When can you transfer a debt?

The law says that debts under any obligations can be assigned to a new creditor, except for cases provided for by law.
In particular, rights of claim cannot be transferred under an assignment agreement if they are inextricably linked with the identity of the creditor (for example, the right to alimony, compensation for moral damage, etc.). As a general rule, the transfer of a debt by way of assignment usually does not require prior consent from the debtor. However, in a number of cases, assignment of rights is possible only with the consent of the obligated person, in particular:

  • if an agreement between the creditor and the debtor establishes that the transfer of debt is possible only with the consent of the latter;
  • if regulations provide that the transfer of the right of claim is permissible only with the consent of the debtor;
  • if the fulfillment of the obligation is closely related to the identity of the creditor.
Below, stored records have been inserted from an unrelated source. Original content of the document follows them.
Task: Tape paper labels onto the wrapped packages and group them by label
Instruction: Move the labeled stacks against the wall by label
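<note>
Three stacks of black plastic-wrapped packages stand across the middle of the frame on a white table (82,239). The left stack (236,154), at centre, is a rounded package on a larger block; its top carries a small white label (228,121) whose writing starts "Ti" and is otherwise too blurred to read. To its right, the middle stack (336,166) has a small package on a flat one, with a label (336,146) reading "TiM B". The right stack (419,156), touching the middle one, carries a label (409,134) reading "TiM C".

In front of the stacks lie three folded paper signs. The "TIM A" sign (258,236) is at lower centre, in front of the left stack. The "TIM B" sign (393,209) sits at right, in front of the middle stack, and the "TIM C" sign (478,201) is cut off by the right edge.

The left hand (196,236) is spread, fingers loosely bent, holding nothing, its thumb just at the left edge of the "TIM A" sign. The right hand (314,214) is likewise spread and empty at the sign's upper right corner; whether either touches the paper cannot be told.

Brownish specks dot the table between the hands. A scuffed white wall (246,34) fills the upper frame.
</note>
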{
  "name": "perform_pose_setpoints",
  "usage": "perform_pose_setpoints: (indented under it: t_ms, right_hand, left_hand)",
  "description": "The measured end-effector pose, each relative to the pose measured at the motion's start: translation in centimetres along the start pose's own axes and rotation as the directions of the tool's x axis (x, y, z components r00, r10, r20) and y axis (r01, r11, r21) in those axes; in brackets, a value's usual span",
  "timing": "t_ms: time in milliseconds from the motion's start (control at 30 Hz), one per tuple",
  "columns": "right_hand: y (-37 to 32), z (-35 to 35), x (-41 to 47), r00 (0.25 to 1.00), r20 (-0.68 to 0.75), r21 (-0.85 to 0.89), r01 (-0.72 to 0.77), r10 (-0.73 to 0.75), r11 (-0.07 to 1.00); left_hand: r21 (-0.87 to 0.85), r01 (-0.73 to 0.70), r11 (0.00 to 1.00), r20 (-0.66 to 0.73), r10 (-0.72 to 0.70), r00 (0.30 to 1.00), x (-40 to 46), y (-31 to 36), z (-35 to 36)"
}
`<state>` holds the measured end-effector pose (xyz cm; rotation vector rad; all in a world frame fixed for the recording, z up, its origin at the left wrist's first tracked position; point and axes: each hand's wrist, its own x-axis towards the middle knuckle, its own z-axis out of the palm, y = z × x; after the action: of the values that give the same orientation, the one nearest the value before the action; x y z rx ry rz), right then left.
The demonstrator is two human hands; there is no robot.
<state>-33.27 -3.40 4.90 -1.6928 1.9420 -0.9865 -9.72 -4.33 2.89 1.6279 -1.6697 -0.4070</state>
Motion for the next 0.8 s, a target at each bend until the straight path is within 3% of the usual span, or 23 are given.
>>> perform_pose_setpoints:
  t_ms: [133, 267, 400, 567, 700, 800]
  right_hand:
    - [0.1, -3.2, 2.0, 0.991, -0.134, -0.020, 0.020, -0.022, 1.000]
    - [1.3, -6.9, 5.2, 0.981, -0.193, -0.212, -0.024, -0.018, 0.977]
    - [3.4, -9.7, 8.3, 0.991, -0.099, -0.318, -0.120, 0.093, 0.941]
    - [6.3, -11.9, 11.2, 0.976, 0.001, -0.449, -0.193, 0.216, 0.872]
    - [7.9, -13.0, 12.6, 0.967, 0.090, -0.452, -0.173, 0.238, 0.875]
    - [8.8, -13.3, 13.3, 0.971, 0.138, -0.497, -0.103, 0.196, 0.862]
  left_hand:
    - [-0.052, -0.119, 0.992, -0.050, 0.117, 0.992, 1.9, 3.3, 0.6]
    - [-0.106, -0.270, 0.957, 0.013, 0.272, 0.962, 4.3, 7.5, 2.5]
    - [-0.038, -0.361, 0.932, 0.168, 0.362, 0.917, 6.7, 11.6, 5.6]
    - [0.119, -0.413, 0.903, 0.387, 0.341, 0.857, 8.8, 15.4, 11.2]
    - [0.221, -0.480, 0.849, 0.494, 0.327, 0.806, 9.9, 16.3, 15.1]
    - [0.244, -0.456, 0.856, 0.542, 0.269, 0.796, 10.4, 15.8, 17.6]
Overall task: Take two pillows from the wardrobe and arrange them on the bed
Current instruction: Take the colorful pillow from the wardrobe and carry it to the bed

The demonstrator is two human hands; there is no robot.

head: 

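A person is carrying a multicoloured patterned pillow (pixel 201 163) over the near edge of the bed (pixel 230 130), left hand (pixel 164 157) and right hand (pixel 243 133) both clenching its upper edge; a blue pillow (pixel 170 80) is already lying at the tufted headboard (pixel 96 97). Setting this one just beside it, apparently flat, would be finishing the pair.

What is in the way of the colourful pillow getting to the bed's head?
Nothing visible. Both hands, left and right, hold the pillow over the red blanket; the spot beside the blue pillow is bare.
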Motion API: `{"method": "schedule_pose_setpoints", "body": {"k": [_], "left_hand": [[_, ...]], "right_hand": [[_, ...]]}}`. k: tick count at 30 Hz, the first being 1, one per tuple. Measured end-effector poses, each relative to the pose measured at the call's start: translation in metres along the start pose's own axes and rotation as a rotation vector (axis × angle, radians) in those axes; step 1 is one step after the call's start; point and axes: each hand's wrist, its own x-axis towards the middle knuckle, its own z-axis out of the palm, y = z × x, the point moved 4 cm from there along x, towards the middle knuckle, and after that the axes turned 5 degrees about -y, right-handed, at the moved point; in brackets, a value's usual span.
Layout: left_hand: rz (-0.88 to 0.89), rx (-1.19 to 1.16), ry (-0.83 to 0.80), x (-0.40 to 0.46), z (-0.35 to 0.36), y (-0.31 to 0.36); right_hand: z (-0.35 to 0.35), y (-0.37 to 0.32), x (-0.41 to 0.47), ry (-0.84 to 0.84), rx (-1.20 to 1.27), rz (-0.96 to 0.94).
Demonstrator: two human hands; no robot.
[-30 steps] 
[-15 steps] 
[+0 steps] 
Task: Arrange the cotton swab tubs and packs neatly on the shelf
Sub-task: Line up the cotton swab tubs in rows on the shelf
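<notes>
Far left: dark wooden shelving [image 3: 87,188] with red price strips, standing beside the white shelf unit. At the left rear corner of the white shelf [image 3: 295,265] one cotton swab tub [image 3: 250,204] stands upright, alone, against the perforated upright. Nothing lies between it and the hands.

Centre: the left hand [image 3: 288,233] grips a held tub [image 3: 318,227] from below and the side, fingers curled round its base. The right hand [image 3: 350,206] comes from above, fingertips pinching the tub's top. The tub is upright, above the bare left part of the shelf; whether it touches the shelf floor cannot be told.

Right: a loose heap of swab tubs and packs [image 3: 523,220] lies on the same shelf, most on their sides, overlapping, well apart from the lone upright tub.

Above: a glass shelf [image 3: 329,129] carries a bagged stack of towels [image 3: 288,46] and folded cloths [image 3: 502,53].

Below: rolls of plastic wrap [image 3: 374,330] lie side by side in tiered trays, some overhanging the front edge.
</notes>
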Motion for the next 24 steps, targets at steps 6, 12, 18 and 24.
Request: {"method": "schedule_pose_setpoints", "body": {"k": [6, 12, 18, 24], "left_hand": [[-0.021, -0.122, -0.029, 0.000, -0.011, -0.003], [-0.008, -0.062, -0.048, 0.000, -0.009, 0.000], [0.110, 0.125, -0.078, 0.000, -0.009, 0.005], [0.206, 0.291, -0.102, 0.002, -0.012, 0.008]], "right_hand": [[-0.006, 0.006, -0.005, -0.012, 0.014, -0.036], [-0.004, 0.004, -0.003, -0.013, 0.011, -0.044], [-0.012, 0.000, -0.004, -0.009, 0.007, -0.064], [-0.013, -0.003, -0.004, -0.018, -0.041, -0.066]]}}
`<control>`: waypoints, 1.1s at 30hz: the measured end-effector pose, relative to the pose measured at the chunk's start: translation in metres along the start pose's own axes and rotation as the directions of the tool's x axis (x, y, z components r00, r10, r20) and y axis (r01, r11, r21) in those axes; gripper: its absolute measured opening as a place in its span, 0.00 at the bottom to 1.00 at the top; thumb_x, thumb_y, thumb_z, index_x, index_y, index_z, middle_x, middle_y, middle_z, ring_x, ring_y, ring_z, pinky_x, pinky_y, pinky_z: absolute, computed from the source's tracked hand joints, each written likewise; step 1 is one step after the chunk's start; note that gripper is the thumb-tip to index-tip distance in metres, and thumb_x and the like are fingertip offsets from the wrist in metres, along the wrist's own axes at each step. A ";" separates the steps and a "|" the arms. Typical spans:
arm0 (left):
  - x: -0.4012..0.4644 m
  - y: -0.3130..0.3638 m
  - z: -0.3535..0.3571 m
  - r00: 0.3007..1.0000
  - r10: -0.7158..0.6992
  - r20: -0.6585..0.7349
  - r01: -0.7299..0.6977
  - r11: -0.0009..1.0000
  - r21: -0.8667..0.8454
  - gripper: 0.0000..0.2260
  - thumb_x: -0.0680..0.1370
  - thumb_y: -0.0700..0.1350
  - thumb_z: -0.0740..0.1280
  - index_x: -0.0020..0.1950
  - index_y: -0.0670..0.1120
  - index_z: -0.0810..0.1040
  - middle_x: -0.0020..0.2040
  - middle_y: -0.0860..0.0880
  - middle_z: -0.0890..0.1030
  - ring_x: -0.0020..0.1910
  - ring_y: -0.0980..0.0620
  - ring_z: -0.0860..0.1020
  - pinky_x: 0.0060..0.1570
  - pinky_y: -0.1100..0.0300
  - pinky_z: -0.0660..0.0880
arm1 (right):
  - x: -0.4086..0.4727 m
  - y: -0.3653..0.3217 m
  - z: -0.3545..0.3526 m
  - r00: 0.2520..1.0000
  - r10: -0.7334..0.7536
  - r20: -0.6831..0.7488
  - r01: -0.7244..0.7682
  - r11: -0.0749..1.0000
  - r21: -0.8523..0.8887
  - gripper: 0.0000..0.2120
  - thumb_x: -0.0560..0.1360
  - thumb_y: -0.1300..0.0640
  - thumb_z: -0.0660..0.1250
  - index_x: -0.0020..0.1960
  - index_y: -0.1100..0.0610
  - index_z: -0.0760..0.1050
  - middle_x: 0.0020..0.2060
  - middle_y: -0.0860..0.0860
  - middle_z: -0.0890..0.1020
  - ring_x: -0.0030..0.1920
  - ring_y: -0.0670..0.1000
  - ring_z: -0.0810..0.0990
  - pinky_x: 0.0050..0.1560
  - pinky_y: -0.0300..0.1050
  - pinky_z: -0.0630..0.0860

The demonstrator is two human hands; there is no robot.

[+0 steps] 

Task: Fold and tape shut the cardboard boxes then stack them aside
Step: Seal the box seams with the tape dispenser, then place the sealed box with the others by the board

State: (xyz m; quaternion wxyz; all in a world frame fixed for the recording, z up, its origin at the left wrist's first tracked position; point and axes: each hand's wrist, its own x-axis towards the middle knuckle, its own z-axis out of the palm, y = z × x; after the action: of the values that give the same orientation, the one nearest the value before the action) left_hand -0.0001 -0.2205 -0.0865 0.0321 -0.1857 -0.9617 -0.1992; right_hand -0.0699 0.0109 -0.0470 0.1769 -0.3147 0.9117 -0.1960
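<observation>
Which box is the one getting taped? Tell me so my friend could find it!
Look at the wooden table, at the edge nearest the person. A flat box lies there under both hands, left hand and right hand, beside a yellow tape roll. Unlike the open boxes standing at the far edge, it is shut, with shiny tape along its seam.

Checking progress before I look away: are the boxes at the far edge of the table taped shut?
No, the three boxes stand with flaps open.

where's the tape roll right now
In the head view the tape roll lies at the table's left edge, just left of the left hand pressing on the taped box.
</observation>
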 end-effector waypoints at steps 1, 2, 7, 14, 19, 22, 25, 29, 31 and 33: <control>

The rights are transferred to the new creditor to the same extent as they belonged to the previous creditor.
In addition, along with the main debt, the obligations securing it (penalty, etc.) are transferred. Other terms of the agreement under which the debt is transferred to the assignee also remain unchanged. It should be noted that the debt can be transferred even when there is already a court decision to collect the debt in favor of the original creditor. In this case, after drawing up the assignment agreement, you will need to go to court, which will make a ruling on replacing the party in the case. Next, with this definition and the assignment agreement, you need to contact the bailiff service.

Risks

The assignee risks the following:

  • Failure by the borrower to fulfill its direct obligations - violation of the terms of repayment of funds is most often associated with the difficult financial situation of the defendant or his unreliability. Another common reason for non-repayment is simple ignorance that the creditor and, accordingly, his details have changed. To avoid such problems, the party acquiring the right to claim the debt must make sure that the debtor is aware of the assignment procedure. If inaccuracies were made during the execution of the initial papers, the borrower can challenge the current agreement.
  • Features of taxation - everything is relatively simple here. If the collection fee exceeds the amount of the debt obligation, then the collector is obliged to pay income tax. When the assignment payment is less than the debt, the assignment is written off as a loss. When preparing such documents, it is important to take into account the deadlines - if an overdue debt is reissued, then the process of writing it off will be much more difficult.
  • Invalidation of the contract. Such a decision is made by the court when the transaction is fictitious or carried out in violation of current legislation.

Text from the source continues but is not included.